Work order -> In the records below, the line with "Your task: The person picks" opens the range and the line with "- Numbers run" closes it; print that range exactly and nothing else.

Data provided ->
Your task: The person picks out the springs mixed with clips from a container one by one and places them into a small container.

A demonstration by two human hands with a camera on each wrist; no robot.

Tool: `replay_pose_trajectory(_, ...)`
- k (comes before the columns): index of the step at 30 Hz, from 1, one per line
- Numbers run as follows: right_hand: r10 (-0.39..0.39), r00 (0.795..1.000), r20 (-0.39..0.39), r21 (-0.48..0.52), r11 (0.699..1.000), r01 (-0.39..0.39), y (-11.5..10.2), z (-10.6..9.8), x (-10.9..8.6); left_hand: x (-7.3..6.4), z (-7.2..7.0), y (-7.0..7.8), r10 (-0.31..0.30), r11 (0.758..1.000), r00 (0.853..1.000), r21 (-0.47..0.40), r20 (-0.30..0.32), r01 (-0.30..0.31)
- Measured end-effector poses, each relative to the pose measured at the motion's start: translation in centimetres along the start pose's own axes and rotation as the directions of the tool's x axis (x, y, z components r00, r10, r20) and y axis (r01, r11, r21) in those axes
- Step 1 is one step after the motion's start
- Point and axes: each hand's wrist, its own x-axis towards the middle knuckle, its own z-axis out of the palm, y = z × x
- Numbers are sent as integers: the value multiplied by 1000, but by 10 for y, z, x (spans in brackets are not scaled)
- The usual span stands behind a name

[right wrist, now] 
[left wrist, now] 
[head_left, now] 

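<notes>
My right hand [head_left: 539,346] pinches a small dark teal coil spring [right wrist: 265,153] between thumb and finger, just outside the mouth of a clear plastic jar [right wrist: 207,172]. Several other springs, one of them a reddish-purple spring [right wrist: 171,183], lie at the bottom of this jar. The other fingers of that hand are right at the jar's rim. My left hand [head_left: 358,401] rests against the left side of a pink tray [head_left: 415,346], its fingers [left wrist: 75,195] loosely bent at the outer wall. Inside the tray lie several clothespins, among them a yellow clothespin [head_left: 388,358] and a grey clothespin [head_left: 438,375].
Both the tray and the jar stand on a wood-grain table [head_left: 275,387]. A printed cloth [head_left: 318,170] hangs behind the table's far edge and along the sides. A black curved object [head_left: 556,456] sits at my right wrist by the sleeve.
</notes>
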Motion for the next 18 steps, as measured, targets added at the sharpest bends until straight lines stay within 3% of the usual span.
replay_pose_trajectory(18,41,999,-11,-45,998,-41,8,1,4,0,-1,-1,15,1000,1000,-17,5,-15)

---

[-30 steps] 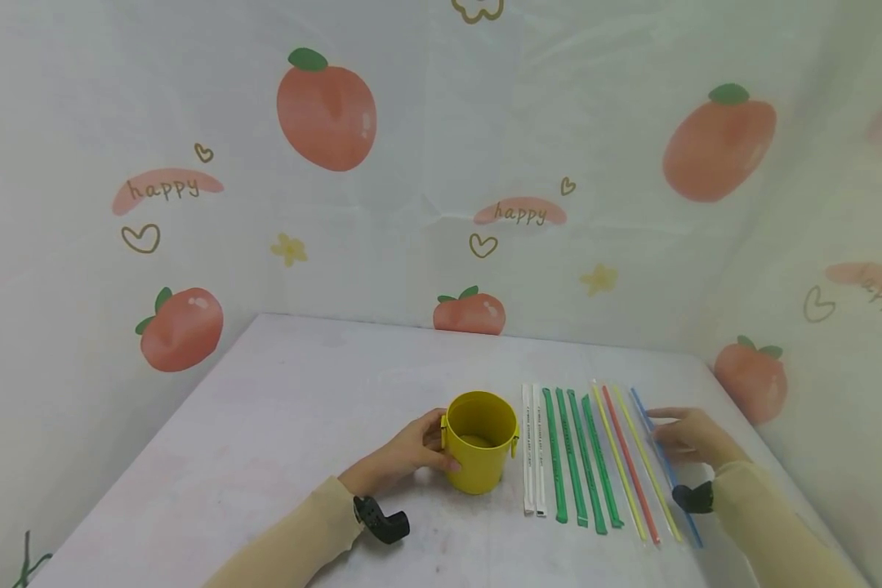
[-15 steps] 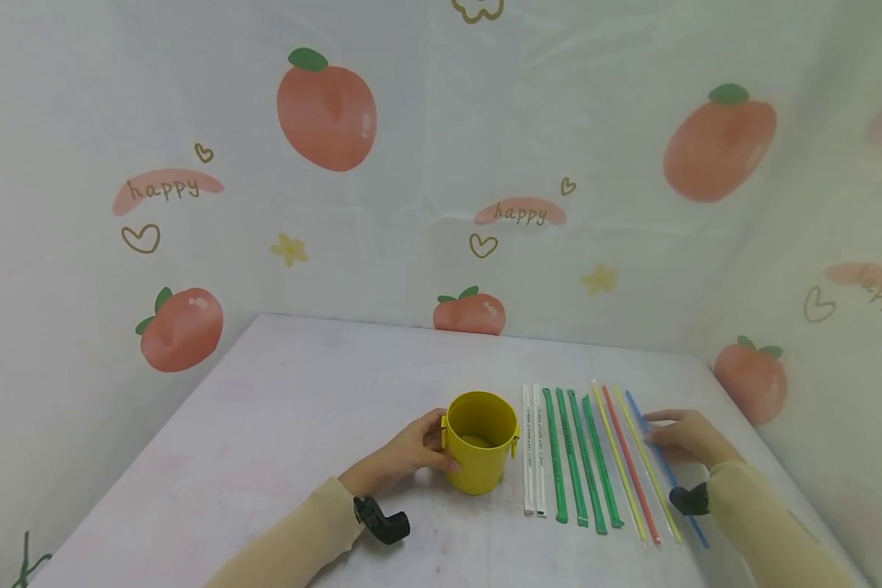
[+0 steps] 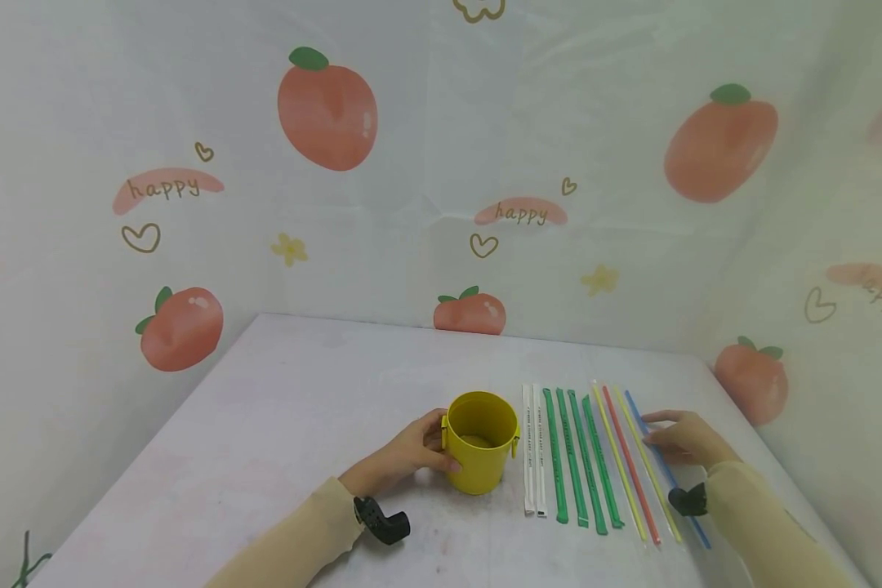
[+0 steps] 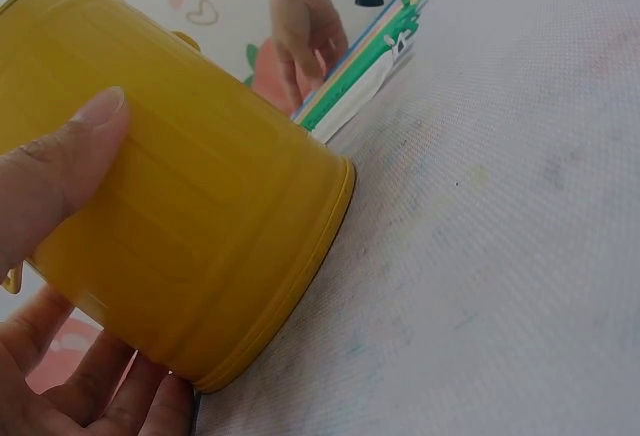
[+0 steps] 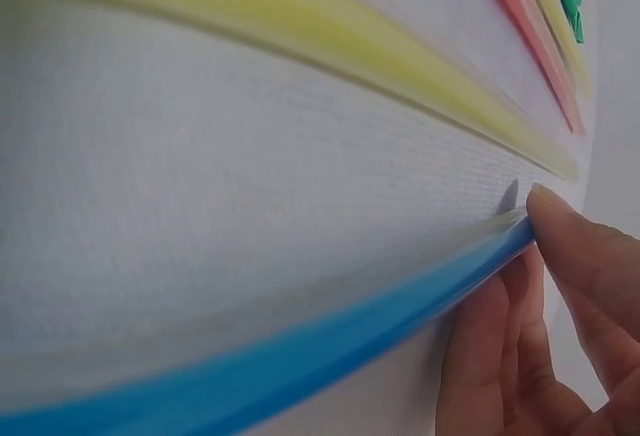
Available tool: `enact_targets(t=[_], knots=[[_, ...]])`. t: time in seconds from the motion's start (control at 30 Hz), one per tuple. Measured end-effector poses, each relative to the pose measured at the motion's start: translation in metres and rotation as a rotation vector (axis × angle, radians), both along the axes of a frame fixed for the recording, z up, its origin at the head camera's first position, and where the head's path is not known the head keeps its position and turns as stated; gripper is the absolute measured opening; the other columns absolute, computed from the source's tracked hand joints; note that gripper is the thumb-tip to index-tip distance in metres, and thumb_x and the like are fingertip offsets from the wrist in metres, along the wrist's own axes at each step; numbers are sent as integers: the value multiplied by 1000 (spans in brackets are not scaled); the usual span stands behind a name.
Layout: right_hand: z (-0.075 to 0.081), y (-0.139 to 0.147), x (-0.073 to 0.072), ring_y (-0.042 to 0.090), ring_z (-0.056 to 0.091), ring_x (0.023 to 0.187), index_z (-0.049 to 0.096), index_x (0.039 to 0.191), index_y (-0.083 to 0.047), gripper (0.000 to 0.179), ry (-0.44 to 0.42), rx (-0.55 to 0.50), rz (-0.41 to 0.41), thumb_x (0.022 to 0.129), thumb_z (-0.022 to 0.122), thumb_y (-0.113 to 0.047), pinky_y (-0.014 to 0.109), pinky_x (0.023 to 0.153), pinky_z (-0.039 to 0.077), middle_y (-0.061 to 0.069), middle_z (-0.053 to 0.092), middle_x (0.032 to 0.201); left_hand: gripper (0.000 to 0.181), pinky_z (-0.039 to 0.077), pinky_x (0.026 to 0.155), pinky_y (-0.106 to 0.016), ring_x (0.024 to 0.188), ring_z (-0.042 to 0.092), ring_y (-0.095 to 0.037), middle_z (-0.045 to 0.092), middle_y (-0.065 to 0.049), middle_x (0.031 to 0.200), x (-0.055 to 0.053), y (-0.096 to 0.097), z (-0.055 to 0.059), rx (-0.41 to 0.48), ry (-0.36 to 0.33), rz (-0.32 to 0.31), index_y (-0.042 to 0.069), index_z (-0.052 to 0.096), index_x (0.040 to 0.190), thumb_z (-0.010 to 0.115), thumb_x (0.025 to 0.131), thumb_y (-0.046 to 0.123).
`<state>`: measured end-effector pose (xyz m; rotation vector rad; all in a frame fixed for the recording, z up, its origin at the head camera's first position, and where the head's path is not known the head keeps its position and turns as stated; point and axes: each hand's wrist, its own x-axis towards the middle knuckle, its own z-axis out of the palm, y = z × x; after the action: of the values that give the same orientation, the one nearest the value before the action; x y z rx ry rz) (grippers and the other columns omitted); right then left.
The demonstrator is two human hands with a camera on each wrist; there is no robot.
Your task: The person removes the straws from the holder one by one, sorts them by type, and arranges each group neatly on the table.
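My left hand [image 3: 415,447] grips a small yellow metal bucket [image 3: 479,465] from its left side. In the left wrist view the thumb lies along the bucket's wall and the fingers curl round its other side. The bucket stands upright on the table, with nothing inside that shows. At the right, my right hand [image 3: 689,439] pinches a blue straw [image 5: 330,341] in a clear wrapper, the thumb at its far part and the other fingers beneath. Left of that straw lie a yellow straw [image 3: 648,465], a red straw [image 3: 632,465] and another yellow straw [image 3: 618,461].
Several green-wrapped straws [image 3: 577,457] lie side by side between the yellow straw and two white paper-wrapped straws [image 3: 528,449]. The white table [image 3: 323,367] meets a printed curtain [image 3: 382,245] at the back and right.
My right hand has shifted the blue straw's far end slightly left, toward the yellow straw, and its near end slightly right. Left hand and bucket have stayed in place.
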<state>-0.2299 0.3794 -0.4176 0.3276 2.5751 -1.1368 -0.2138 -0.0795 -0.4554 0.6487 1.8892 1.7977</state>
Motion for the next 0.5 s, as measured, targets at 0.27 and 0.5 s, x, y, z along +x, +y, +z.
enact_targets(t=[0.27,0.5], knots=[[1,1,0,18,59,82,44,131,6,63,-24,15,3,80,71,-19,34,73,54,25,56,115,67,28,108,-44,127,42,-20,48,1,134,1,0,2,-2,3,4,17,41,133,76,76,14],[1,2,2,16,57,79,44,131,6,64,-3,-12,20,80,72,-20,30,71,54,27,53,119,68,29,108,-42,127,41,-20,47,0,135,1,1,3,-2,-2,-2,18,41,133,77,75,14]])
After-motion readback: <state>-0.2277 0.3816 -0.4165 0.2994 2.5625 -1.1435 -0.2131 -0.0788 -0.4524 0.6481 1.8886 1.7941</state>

Task result ->
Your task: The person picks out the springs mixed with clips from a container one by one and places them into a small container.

A demonstration by two human hands with a camera on each wrist; no robot.

Tool: `replay_pose_trajectory(_, ...)`
- k (comes before the columns): index of the step at 30 Hz, from 1, one per line
- Numbers run as follows: right_hand: r10 (-0.39..0.39), r00 (0.795..1.000), r20 (-0.39..0.39), r21 (-0.48..0.52), r11 (0.699..1.000), r01 (-0.39..0.39), y (-11.5..10.2), z (-10.6..9.8), x (-10.9..8.6); left_hand: x (-7.3..6.4), z (-7.2..7.0), y (-7.0..7.8), r10 (-0.31..0.30), r11 (0.758..1.000), r00 (0.853..1.000), r21 (-0.47..0.40), r20 (-0.30..0.32), r01 (-0.30..0.31)

This answer requires nothing more.